Is there a way to apply AGC externally without modifying the optimizer code?

I am using optimizers from torch_optimizer package and that would be good.

Yeah I think it should be possible by creating a wrapper for any optimizer. I'll try to add this as soon as possible, but for anyone who's interested in a quick implementation:

class AGC(optim.Optimizer):

    def __init__(self, optim, clipping=1e-2, eps=1e-3):
        super().__init__()
        self.optim = optim
        self.clipping = clipping
        self.eps = eps

    @torch.no_grad()
    def step(self, closure=None):
        for group in self.param_groups:
            for p in group['params']:
                param_norm = torch.max(unitwise_norm(
                    p), torch.tensor(group['eps']).to(p.device))
                grad_norm = unitwise_norm(p.grad)
                max_norm = param_norm * group['clipping']

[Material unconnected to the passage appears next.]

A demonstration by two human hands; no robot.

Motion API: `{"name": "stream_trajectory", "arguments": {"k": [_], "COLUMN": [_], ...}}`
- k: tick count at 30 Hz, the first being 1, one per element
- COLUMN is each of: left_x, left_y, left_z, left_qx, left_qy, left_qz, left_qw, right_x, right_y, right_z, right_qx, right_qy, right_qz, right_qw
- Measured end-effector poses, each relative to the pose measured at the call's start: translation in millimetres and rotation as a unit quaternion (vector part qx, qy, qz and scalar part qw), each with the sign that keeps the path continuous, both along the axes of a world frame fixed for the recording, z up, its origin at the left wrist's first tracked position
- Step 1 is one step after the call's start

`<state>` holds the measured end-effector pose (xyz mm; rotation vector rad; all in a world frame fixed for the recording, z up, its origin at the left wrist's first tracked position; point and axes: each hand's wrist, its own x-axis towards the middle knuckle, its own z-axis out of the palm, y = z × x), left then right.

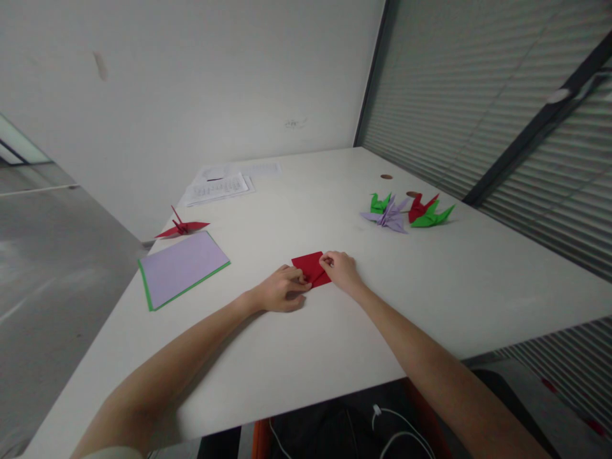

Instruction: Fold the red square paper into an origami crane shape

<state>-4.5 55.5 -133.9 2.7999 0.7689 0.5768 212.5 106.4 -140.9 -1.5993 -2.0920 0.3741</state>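
A folded red paper [308,264] lies flat on the white table [296,357] in front of me. My left hand [280,292] rests on the table with its fingertips pressing the paper's near left edge. On the right side, my right hand [340,268] pinches the paper between thumb and fingers. Both hands touch the same sheet.
A stack of lilac and green paper sheets [182,268] lies to the left, with a red paper crane [182,227] behind it. Printed white sheets [217,187] sit farther back. Several green, lilac and red paper cranes [406,213] stand at the right, near window blinds [502,127].
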Motion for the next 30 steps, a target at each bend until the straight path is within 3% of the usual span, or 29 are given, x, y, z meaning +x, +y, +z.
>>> {"name": "stream_trajectory", "arguments": {"k": [12,19,25,30], "left_x": [-0.3,-4.4,-2.8,-1.9], "left_y": [2.9,11.4,11.9,9.4], "left_z": [0.9,-7.4,-5.9,-4.4], "left_qx": [-0.018,-0.167,-0.087,-0.064], "left_qy": [-0.045,-0.152,-0.115,-0.107], "left_qz": [-0.014,0.019,-0.014,-0.022], "left_qw": [0.999,0.974,0.989,0.992], "right_x": [-1.0,-1.0,-1.6,-1.4], "right_y": [-0.1,-0.4,-1.6,-2.1], "right_z": [1.4,1.7,2.5,0.2], "right_qx": [-0.005,-0.007,-0.001,0.016], "right_qy": [0.001,-0.001,-0.015,-0.031], "right_qz": [-0.004,-0.001,-0.003,0.005], "right_qw": [1.000,1.000,1.000,0.999]}}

                trigger = grad_norm > max_norm

                clipped_grad = p.grad * \
                    (max_norm / torch.max(grad_norm,
                                          torch.tensor(1e-6).to(grad_norm.device)))
                p.grad.data.copy_(torch.where(trigger, clipped_grad, p.grad))
        self.optim.step(closure)

Note that the above code is a raw implementation, but the actual code will be pretty close to this. Hope this helps @kayuksel

Added the generic AGC here 658675f, but needs testing. Do let me know how it works out for you.

@vballoli I have tested it. It worked without problems for me.